(Exercise directions): Please say how many lines in the records below contain the word "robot", giving the number alone.

_____

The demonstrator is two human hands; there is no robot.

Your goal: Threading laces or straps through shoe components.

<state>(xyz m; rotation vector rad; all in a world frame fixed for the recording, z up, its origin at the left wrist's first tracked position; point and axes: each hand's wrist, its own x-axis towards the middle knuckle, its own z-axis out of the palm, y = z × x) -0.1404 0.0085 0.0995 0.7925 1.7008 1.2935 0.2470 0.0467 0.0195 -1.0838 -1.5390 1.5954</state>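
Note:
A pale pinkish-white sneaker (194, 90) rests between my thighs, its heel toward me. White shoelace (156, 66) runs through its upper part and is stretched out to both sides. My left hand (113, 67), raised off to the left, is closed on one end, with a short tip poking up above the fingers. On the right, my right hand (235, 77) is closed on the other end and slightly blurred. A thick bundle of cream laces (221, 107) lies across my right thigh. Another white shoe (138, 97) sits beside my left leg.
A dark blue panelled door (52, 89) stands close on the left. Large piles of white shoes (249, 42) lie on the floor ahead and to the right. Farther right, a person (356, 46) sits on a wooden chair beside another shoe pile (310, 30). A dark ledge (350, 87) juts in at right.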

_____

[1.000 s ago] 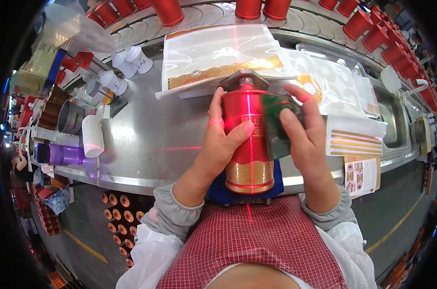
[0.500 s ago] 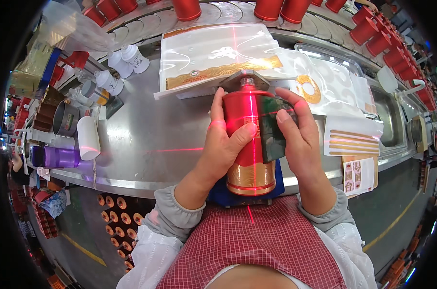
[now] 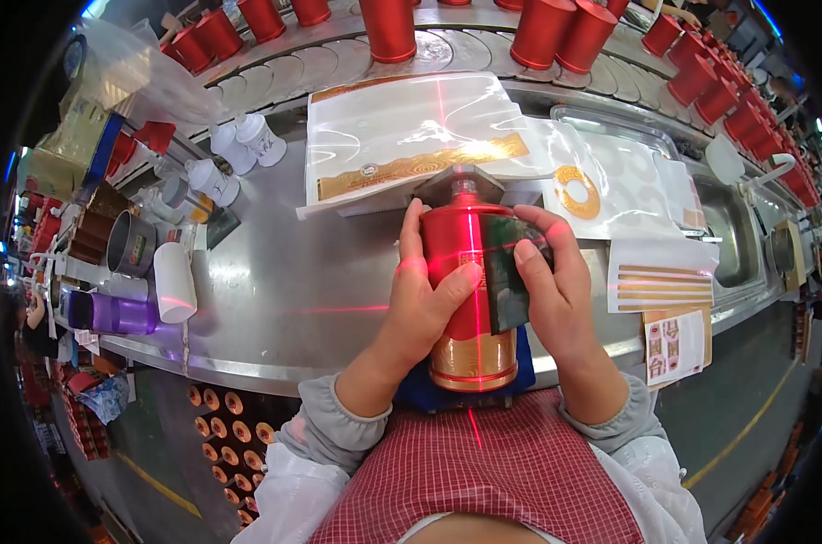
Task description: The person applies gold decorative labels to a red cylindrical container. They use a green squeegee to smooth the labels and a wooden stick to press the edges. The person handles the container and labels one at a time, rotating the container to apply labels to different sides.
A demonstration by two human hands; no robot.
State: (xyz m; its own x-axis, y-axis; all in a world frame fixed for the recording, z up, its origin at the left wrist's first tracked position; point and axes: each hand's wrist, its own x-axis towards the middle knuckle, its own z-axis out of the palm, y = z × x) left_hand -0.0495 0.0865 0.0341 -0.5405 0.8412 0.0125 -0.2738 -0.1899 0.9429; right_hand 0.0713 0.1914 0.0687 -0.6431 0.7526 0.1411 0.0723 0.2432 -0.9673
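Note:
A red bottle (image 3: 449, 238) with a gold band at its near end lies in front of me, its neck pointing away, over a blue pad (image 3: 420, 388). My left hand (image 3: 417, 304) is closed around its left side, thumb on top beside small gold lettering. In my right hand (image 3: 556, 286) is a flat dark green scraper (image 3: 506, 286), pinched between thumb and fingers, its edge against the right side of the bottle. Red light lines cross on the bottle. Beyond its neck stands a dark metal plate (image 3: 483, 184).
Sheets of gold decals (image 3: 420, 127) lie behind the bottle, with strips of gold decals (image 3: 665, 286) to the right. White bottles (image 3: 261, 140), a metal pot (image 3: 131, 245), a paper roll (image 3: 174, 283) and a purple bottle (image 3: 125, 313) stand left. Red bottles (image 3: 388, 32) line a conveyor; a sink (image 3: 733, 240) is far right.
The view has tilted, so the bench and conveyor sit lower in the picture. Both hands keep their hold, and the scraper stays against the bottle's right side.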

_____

(Result below): 2